What needs to be done: Everything in the listing should be transcribed exactly, apart from the pictures.

Data excerpt:
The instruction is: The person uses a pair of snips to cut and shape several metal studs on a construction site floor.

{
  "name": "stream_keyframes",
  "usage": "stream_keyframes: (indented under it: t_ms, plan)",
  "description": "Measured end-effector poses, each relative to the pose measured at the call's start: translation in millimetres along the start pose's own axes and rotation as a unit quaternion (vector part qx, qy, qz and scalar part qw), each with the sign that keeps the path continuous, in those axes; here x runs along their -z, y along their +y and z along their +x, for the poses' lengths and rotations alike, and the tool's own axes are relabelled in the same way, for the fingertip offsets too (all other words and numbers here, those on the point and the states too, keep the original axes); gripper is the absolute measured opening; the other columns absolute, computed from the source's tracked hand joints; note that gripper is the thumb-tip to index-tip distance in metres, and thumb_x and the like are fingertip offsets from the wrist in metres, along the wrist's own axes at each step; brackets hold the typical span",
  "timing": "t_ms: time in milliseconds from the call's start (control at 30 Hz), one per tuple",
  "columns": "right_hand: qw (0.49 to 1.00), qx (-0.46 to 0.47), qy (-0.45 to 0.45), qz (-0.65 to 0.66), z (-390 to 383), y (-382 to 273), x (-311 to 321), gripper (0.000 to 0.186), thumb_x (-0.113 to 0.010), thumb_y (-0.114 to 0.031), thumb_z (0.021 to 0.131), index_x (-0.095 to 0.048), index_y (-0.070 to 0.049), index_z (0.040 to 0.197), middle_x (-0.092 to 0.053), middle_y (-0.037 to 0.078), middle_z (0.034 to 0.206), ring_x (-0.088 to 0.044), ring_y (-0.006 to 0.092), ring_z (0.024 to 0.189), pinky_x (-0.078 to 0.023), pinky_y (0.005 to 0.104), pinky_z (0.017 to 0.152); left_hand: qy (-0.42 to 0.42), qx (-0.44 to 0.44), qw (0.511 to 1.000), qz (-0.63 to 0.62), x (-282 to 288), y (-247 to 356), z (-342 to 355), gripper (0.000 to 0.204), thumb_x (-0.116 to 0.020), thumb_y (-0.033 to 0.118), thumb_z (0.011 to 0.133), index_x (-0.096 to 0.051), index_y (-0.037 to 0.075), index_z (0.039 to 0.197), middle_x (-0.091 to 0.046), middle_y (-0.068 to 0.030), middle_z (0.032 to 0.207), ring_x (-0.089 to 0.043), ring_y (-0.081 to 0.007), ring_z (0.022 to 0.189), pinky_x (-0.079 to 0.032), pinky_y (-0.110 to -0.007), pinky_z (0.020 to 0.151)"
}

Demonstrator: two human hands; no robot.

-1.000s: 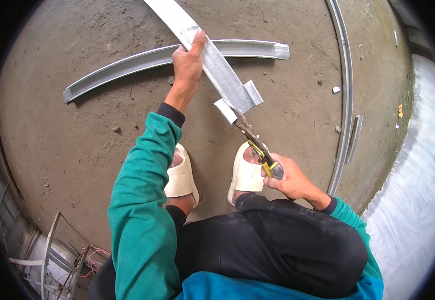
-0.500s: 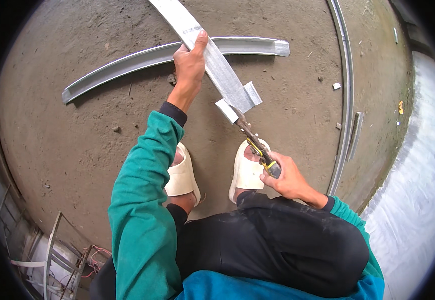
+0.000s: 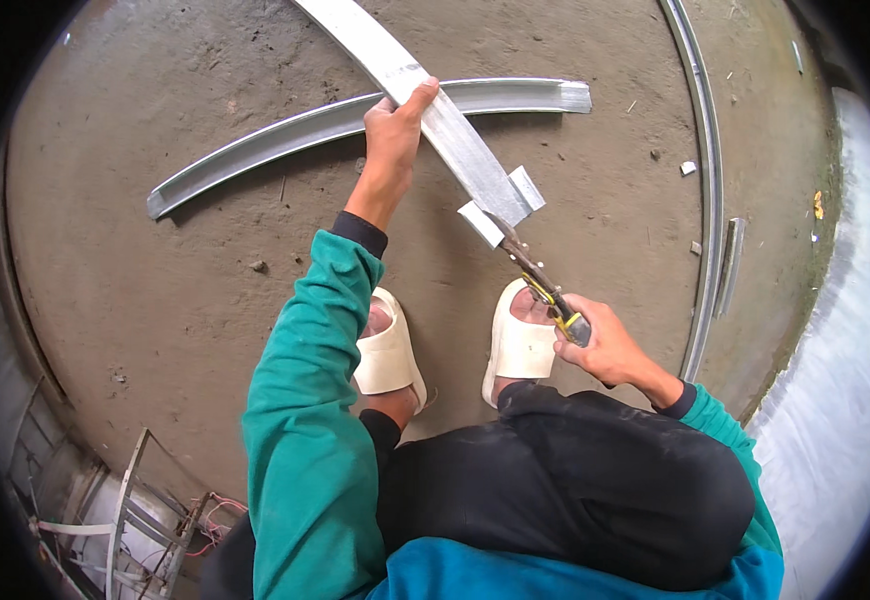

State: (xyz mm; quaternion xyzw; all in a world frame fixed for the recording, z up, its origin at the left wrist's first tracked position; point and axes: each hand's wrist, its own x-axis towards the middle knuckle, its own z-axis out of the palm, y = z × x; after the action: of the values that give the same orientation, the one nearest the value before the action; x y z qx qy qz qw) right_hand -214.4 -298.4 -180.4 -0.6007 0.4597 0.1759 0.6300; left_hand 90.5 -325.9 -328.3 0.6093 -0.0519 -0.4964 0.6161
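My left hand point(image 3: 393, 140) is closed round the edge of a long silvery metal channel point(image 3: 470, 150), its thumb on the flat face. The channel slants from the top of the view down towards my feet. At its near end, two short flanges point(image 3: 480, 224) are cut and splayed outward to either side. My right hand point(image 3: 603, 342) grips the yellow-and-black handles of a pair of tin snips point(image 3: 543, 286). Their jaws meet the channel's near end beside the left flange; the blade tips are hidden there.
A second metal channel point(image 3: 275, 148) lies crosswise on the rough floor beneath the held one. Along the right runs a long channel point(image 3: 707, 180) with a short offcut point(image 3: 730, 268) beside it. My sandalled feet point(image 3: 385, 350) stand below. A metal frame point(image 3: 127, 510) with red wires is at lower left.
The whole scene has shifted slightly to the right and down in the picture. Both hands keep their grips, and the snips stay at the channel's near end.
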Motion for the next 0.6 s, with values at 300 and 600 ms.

Final answer:
The instruction is: The person uses a pair of snips to cut and shape several metal studs on a construction site floor.

{
  "name": "stream_keyframes",
  "usage": "stream_keyframes: (indented under it: t_ms, plan)",
  "description": "Measured end-effector poses, each relative to the pose measured at the call's start: translation in millimetres along the start pose's own axes and rotation as a unit quaternion (vector part qx, qy, qz and scalar part qw), each with the sign that keeps the path continuous, in those axes; here x runs along their -z, y along their +y and z along their +x, for the poses' lengths and rotations alike, and the tool's own axes are relabelled in the same way, for the fingertip offsets too (all other words and numbers here, those on the point and the states too, keep the original axes); gripper is the absolute measured opening; the other columns absolute, computed from the source's tracked hand joints; note that gripper is the thumb-tip to index-tip distance in metres, and thumb_x and the like are fingertip offsets from the wrist in metres, along the wrist's own axes at each step; brackets hold the typical span",
  "timing": "t_ms: time in milliseconds from the call's start (control at 30 Hz), one per tuple",
  "columns": "right_hand: qw (0.49 to 1.00), qx (-0.46 to 0.47), qy (-0.45 to 0.45), qz (-0.65 to 0.66), z (-390 to 383), y (-382 to 273), x (-311 to 321), gripper (0.000 to 0.186), thumb_x (-0.113 to 0.010), thumb_y (-0.114 to 0.031), thumb_z (0.021 to 0.131), index_x (-0.095 to 0.048), index_y (-0.070 to 0.049), index_z (0.040 to 0.197), middle_x (-0.092 to 0.053), middle_y (-0.037 to 0.078), middle_z (0.034 to 0.206), ring_x (-0.088 to 0.044), ring_y (-0.006 to 0.092), ring_z (0.024 to 0.189), pinky_x (-0.078 to 0.023), pinky_y (0.005 to 0.104), pinky_z (0.017 to 0.152); left_hand: qy (-0.42 to 0.42), qx (-0.44 to 0.44), qw (0.511 to 1.000), qz (-0.63 to 0.62), x (-282 to 288), y (-247 to 356), z (-342 to 355), gripper (0.000 to 0.204), thumb_x (-0.116 to 0.020), thumb_y (-0.033 to 0.118), thumb_z (0.011 to 0.133), index_x (-0.096 to 0.051), index_y (-0.037 to 0.075), index_z (0.039 to 0.197), middle_x (-0.091 to 0.046), middle_y (-0.068 to 0.030), middle_z (0.032 to 0.207), ring_x (-0.089 to 0.043), ring_y (-0.081 to 0.007), ring_z (0.022 to 0.189), pinky_x (-0.079 to 0.032), pinky_y (-0.110 to -0.007), pinky_z (0.020 to 0.151)"
}

Demonstrator: two human hands; no robot.

-1.000s: 
-0.500s: 
+0.000s: 

State: (xyz mm; quaternion xyzw; all in a world frame fixed for the recording, z up, its origin at the left wrist's first tracked position; point and axes: each hand's wrist, its own x-axis towards the middle knuckle, its own z-axis out of the palm, y = z × x; after the action: of the values that give the same orientation, the one nearest the value before the action; x y z qx qy qz qw) right_hand -214.4 -298.4 -180.4 -0.6007 0.4597 0.1759 0.6300; left_hand 90.5 -325.9 -328.3 0.6093 -0.0519 -0.4964 0.6161
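My left hand point(image 3: 393, 140) is closed round the edge of a long silvery metal channel point(image 3: 470, 150), its thumb on the flat face. The channel slants from the top of the view down towards my feet. At its near end, two short flanges point(image 3: 480, 224) are cut and splayed outward to either side. My right hand point(image 3: 603, 342) grips the yellow-and-black handles of a pair of tin snips point(image 3: 543, 286). Their jaws meet the channel's near end beside the left flange; the blade tips are hidden there.
A second metal channel point(image 3: 275, 148) lies crosswise on the rough floor beneath the held one. Along the right runs a long channel point(image 3: 707, 180) with a short offcut point(image 3: 730, 268) beside it. My sandalled feet point(image 3: 385, 350) stand below. A metal frame point(image 3: 127, 510) with red wires is at lower left.
The whole scene has shifted slightly to the right and down in the picture. Both hands keep their grips, and the snips stay at the channel's near end.
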Motion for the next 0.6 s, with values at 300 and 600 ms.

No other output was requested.